Another interesting wrinkle to all of this, but not one that absolves Vegas of their questionable trade tree, is that Pacioretty tore his Achilles after the trade to Carolina, forcing him to miss at least six months of the upcoming season. Of course, Vegas didn’t know this would happen when they made the deal, preserving the questions regarding their logic in the handling of the forward. Realistically, had this happened before the trade, Vegas could have utilized LTIR with Pacioretty, but had he been ready to return ahead of the playoffs, it would have left the team in a difficult position.

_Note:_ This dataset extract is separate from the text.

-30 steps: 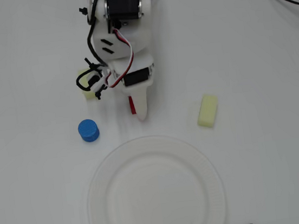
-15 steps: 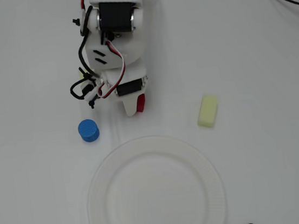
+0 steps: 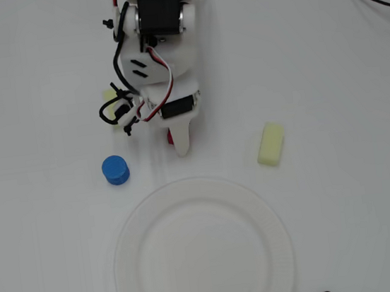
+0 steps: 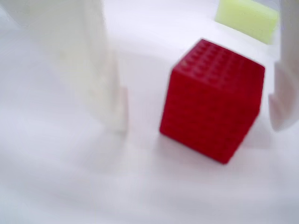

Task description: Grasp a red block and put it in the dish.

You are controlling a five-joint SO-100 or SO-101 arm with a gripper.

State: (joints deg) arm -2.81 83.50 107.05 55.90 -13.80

Hindsight is twenty-twenty, as the saying goes, and that applies to any transaction, but the Pacioretty-to-Vegas trade from four years ago today is a fascinating retrospective into roster, cap, and asset management. Vegas gave up plenty for Pacioretty, but it was most likely worthwhile as they got back arguably more than they bargained for. But after four seasons and just one more to go under their current commitment, the team essentially walked away from their player while Montreal continues to reap the reward with one of the league’s most exciting young stars. One question to ponder as we consider these last four years: how is this viewed, all else the same, had Vegas won a Stanley Cup with Pacioretty in the fold?